Wagners „Rheingold“ an der Staatsoper Stuttgart

24.
Nov.
2021

Nie war Richard Wagners „Der Ring des Nibelungen“ so aktuell wie heute. Die Ursünde des Menschen in dem vierteiligen Bühnenfestspiel ist der Raub des Rheingolds durch Alberich, ein Vergehen an der Natur, das einen Kampf um Macht und Geld initiiert, dessen Ausgang bekannt ist: am Ende steht der Untergang der bestehenden Ordnung. Glaubt man Klimaforschern, so befinden wir uns heute ebenfalls in einer Art Götterdämmerung. Die der Erde entrissenen und in den Produktionskreislauf eingebrachten Wertstoffe haben zu einer Erhitzung des Planeten geführt, die, falls sie nicht gestoppt wird, das Ende der Zivilisation in einigen Teilen der Welt zumindest denkbar erscheinen lässt.
Auch in dem von Stephan Kimmig inszenierten „Rheingold“, dem ersten Teil einer Gesamtaufführung der Ring-Tetralogie an der Staatsoper Stuttgart, hat die herrschende Klasse sichtlich abgewirtschaftet. Kimmig verzichtet auf den ganzen germanischen Nibelungenkitsch und holt die Götter in die Niederungen der kapitalistischen Ausbeutungsgesellschaft herab. Das Bühnenbild zeigt ein heruntergekommenes Jahrmarktsambiente, Reste einer Manege, ausgestattet mit allerlei Versatzstücken der Zirkuswelt. Darin necken die drei Rheintöchter den Zwerg Alberich. Die drei in Schuluniformen gekleideten Gören, offenbar aus wohlhabenden Verhältnissen stammend, haben ihn wie ein wildes Tier angekettet und halten ihm die vermutlich aus Papas Safe stammenden Goldbarren vor die Nase.

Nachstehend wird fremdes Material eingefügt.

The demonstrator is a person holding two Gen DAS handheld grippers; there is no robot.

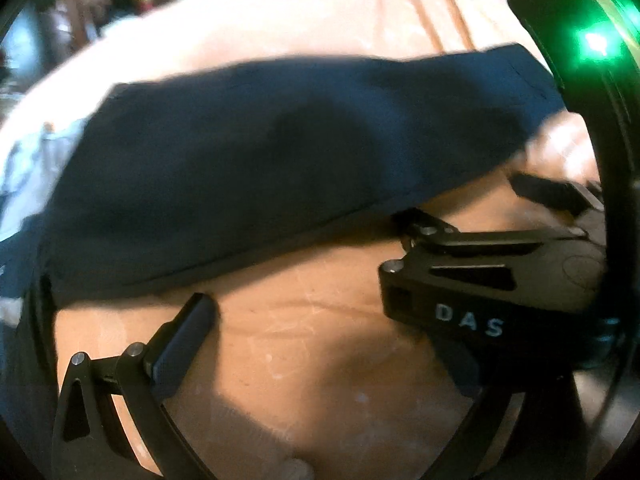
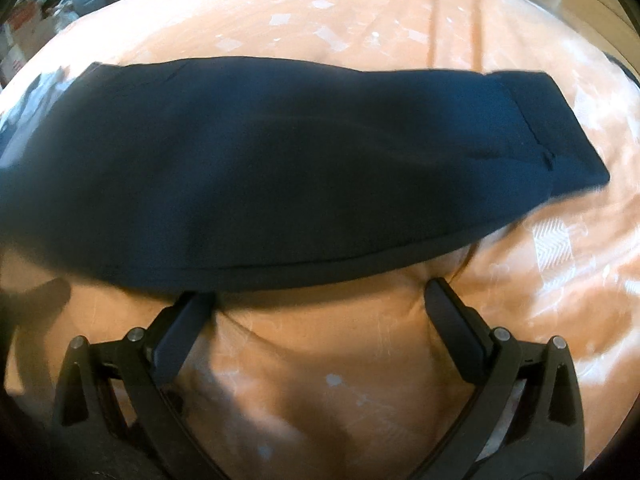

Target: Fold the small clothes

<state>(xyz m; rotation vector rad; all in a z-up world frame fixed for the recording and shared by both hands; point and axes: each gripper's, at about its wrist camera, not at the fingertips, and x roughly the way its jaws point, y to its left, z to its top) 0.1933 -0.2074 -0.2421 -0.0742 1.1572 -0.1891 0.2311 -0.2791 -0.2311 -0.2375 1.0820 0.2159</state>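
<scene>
A dark navy folded cloth garment (image 2: pixel 280 168) lies flat as a long band across a peach-orange bedspread with pale patches (image 2: pixel 360 20), its stitched hem end (image 2: pixel 560 136) toward the right of the right wrist view. The right gripper (image 2: pixel 320 312) hangs just short of the garment's near edge with its two black fingers (image 2: pixel 180 340) spread wide and nothing between them; the left fingertip sits right at the folded edge (whether it touches the cloth is hard to tell).

In the left wrist view the same garment (image 1: pixel 260 168) stretches across the upper half, blurred. Only one finger of the left gripper (image 1: pixel 320 320) shows plainly, at lower left (image 1: pixel 180 344); the other side is covered by the black body of the other gripper, marked "DAS" (image 1: pixel 480 292), so how far the left one is open cannot be told. Nothing is seen held in it.

A green light (image 1: pixel 596 44) glows at the upper right.
</scene>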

Gott Wotan ist ein derangierter Zirkusdirektor im Paillettenfrack, der, wie seine netzbestrumpfte und dauerqualmende Frau Fricka, schon bessere Zeiten gesehen hat. Dass der Laden noch nicht ganz abgewirtschaftet ist, beweisen die Artistinnen, die an langen Tüchern in gefährlichen Höhen Kunststücke proben, während die Riesen Fasolt und Fafner in gelben Gabelstaplern hereinbrausen und von Wotan den Lohn für den Bau der Burg Walhall einfordern. Die Götter Donner und Froh, beide Angebertypen Marke „neureicher Blender“, flitzen derweil mit ihren Gocarts herum. Sie gehören offenbar zu den Gewinnern des Systems, genauso wie der durch die Macht des Ringes vor Selbstbewusstsein nur so strotzende Alberich, der in den Nibelheimer Produktionsanlagen seine Arbeiter drangsaliert: es sind Kinder, die, wie bei Smartphoneherstellern in Asien, in sterilen Ganzkörperanzügen Platinen löten.

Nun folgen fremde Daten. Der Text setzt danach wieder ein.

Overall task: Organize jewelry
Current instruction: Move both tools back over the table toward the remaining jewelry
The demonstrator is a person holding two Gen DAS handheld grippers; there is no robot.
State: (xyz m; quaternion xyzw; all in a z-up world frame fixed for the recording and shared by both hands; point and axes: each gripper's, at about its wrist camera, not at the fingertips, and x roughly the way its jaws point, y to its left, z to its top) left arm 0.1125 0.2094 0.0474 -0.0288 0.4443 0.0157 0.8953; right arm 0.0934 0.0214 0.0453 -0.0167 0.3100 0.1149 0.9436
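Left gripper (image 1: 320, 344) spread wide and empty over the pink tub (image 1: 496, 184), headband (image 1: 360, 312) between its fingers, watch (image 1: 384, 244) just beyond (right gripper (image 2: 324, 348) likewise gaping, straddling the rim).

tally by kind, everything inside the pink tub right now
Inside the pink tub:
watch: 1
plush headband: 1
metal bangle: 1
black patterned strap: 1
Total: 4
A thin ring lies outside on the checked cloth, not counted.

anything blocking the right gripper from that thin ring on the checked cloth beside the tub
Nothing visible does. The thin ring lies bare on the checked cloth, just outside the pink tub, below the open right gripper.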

Geld und Macht, das jedenfalls wird klar, sind für den allgemeinen Niedergang verantwortlich. Hoffnung gibt es allenfalls durch die Frauen, speziell den drei Rheintöchtern: die outen sich später als Ökoaktivistinnen und rufen mit einem Transparent, auf dem „Lasst alle Feigheit fahren“ steht, zur Aktivität auf. Unklar bleibt dagegen, warum sich alle am Ende gelbe Regenjacken überziehen? Wegen der Klimakatastrophe?
Es ist ein gänzlich unmythisches „Rheingold“, das da in Stuttgart zu sehen ist. Vieles in der Inszenierung wirkt reichlich plakativ, manches auch schlicht platt, daran ändert auch die im Hintergrund installierte Videowand nicht viel, auf der in einer Art surrealistischen Verfremdung mittels Traum- und Fantasiesequenzen unbewusste Anteile der Protagonisten beleuchtet werden sollen.

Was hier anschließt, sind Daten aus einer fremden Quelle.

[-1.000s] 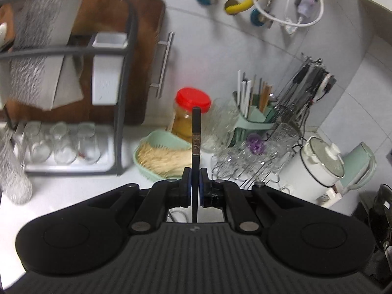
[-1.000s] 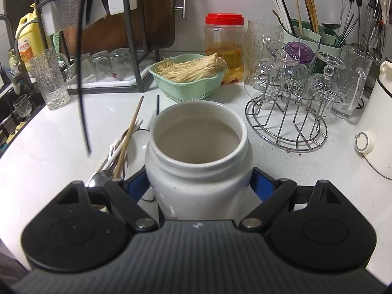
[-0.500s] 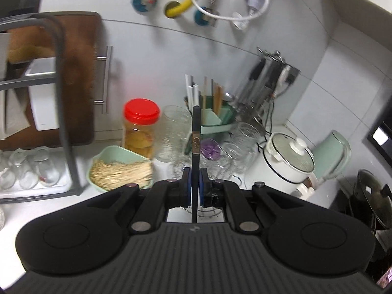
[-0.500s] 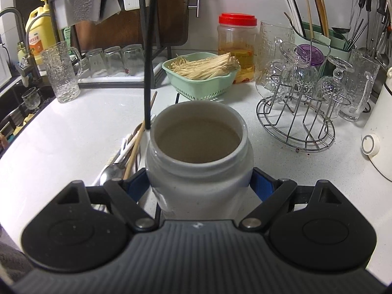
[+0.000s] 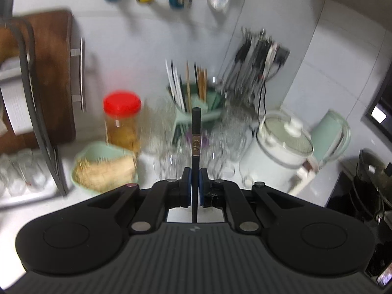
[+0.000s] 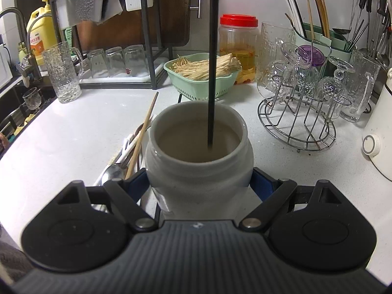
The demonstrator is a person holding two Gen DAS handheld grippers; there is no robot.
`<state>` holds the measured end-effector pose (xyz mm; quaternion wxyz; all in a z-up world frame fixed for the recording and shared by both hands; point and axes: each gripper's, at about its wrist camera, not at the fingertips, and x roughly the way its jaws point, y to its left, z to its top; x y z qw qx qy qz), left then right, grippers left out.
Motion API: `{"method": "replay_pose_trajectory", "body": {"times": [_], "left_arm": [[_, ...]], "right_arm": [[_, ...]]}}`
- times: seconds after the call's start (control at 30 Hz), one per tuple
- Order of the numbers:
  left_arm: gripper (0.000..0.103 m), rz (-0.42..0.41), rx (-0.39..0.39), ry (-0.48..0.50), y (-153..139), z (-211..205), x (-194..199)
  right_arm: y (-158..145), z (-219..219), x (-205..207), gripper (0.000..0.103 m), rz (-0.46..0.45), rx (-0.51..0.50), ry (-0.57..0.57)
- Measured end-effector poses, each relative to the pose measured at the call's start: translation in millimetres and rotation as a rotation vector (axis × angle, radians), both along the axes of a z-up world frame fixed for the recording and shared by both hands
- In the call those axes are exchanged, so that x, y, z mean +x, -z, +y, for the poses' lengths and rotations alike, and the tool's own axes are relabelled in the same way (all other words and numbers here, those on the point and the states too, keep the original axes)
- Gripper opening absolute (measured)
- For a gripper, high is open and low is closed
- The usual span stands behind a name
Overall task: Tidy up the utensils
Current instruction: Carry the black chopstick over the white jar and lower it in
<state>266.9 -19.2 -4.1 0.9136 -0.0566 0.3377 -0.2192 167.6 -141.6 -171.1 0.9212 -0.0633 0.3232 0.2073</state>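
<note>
Left tongs clamped on black chopstick, stick upright between blue pads, upper end toward green utensil holder at back wall. View blurred.

Right tongs spread wide, gripping grey ceramic jar by both sides, jar standing on white worktop. Black chopstick's lower tip inside jar mouth, shaft near vertical. Left of jar: wooden chopstick, spoon and white utensils lying in loose pile on worktop. Behind: green basket, red-lidded jar, glass rack.
</note>
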Motion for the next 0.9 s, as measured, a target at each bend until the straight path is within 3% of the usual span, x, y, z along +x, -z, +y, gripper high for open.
{"method": "replay_pose_trajectory", "body": {"times": [0.2,0.43,0.6,0.9], "left_arm": [[0.007,0.129,0.01,0.014,35.8,-0.4,-7.2],[0.009,0.247,0.013,0.091,52.2,-2.8,-6.7],[0.011,0.271,0.008,0.135,50.0,-6.7,-7.0],[0.011,0.263,0.026,0.12,47.7,-4.0,-6.1]], "right_arm": [[0.3,0.0,0.9,0.09,-0.003,0.0,-0.007],[0.1,0.3,1.6,0.09,-0.003,0.001,-0.004],[-2.7,4.3,4.1,0.09,0.012,-0.021,-0.001],[-3.3,7.1,6.4,0.09,0.023,-0.028,0.01]]}}
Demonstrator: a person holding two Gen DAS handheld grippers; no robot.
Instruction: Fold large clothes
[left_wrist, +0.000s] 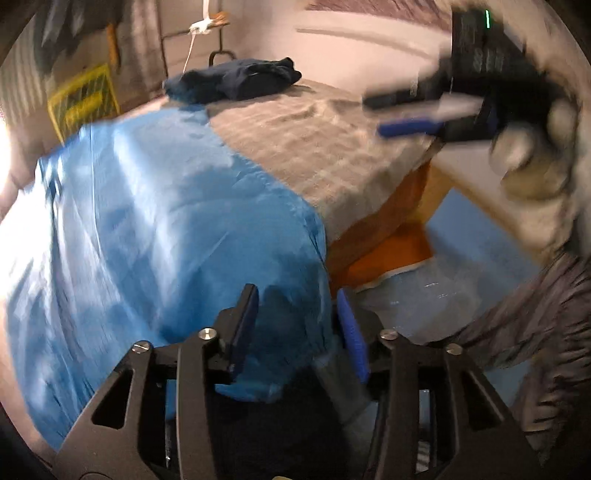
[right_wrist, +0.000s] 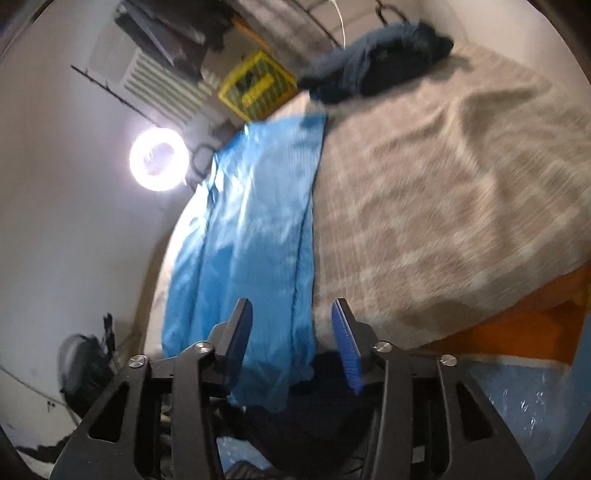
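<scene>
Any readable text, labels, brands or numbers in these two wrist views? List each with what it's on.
None readable.
Yellow crate: dark patches on its side, too blurred to tell if they are print.
Right gripper: a green light on its body, no characters.
Light blue garment, dark blue clothes: no print visible.

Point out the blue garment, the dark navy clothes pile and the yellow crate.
blue garment (right_wrist: 255, 236), right wrist view, mid panel.
dark navy clothes pile (left_wrist: 236, 83), left wrist view, centre.
yellow crate (right_wrist: 258, 88), right wrist view, front face.
</scene>
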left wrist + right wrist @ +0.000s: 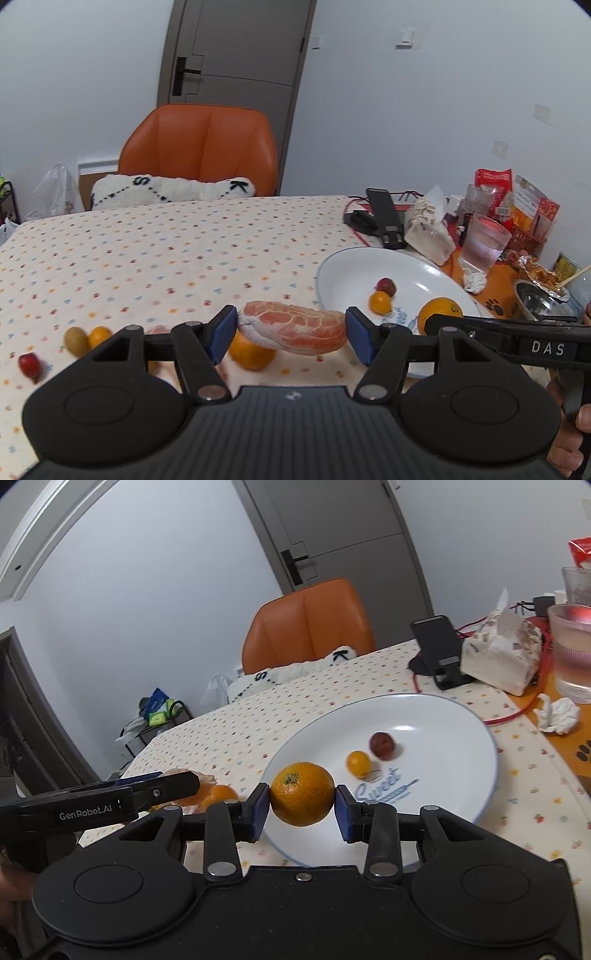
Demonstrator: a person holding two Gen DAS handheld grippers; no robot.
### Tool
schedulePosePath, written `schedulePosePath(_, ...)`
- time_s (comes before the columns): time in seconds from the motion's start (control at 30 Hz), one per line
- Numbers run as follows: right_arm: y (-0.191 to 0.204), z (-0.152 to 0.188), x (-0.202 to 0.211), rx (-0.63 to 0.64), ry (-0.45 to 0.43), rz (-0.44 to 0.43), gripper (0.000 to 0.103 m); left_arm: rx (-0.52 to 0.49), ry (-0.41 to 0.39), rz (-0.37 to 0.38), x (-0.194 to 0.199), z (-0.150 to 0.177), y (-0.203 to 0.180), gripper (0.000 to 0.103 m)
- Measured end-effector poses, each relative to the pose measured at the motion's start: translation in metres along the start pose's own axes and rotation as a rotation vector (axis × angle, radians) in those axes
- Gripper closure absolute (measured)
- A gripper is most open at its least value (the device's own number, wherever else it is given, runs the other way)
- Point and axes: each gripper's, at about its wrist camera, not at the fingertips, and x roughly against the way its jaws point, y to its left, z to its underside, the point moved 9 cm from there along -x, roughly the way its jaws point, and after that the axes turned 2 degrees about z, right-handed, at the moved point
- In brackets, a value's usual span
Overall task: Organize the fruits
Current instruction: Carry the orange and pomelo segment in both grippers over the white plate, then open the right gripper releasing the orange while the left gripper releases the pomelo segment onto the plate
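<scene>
Tabletop [147, 251] under a dotted cloth, letters and small fruit motifs printed across it. Orange chair [199, 147] at 12 o'clock behind it, with a white cushion [170, 190] lettered "S" and "K".

White plate [461, 716] at about 2 o'clock from my left claw, blue script "Sweet" legible on its face. On it a small yellow-orange fruit [358, 763] just beside a dark red one [383, 745], apart from each other by a sliver.

My left claw [291, 334] pinches a peeled pink citrus piece [295, 328] end to end, held off the cloth. An orange [251, 352] lies on the tabletop directly beneath it. The other tool crossing at 3 o'clock reads "DAS".

My right claw [300, 810] pinches a whole orange [302, 794], stem scar up, over the plate's near rim. The tool at 9 o'clock reads "GenRobot.AI".

Loose at 9 o'clock in the left view: a kiwi [75, 339] touching a small orange fruit [99, 336], a red fruit [28, 363] nearer me.
</scene>
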Motion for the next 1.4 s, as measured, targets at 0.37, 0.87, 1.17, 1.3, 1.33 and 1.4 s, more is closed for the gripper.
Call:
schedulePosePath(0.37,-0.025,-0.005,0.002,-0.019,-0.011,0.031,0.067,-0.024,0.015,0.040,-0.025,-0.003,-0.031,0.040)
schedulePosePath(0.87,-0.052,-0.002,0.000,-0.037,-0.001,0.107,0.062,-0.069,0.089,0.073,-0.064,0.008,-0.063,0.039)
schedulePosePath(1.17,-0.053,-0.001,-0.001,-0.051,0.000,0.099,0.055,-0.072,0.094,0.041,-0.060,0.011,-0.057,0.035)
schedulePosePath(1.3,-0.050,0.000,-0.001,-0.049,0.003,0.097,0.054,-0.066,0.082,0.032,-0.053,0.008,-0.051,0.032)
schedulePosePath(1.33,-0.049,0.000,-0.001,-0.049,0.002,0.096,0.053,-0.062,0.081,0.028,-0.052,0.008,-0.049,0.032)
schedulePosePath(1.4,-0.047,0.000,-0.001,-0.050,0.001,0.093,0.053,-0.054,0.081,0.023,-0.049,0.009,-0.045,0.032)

Ganz stark ist auf jeden Fall die Ensembleleistung. Nicht nur ist jede Figur prägnant charakterisiert, auch sängerisch gibt es keinerlei Schwachpunkte. Aus dem formidablen Ensemble ragt der ungemein präsente Alberich von Leigh Melrose heraus, der sogar auf einer drehenden Messerwurfscheibe nichts von an stimmlicher Kraft verliert. Großartig auch Matthias Klink als ränkeschmiedender, verschlagener Loge.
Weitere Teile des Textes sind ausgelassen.